== Assignment ==
Transcribe every line of the material below without change, apart from dropping the pictures.
-=-=-
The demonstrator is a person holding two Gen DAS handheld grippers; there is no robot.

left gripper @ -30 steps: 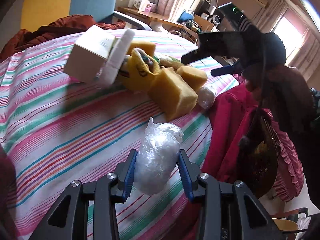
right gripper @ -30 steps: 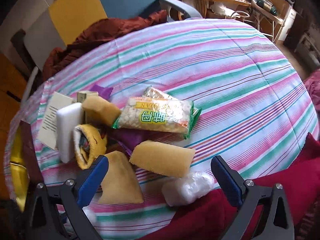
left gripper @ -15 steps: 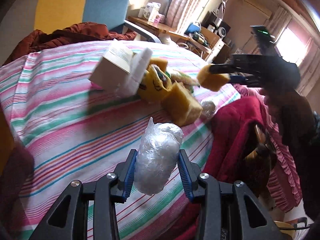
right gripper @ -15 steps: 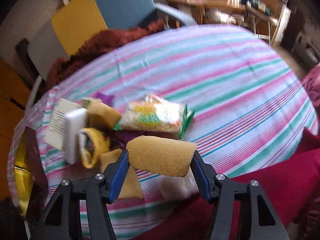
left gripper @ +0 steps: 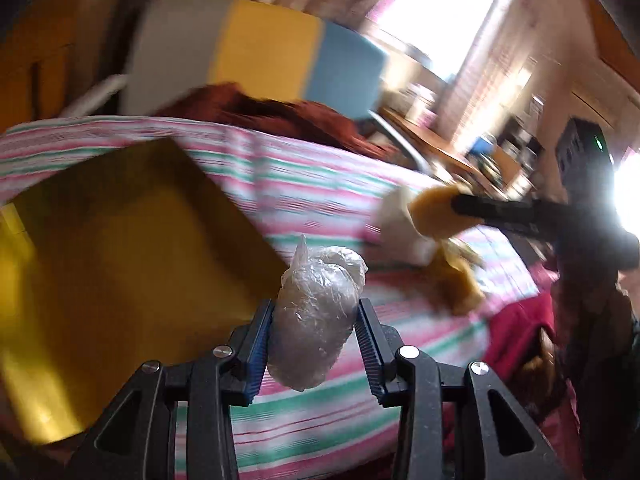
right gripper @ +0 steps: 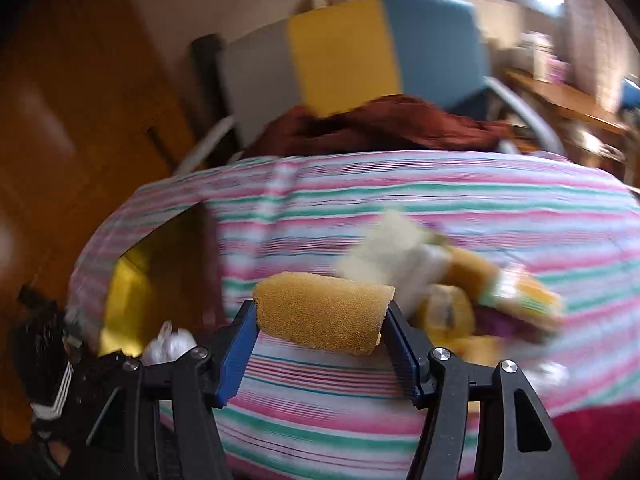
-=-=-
== Output of the exercise ==
The demonstrator is a person holding two Gen DAS handheld grippers; there is no robot.

left gripper @ -30 steps: 
right gripper @ -30 steps: 
left gripper @ -15 steps: 
right gripper @ -15 steps: 
left gripper @ +0 steps: 
right gripper @ +0 steps: 

Nothing else belongs to this exercise.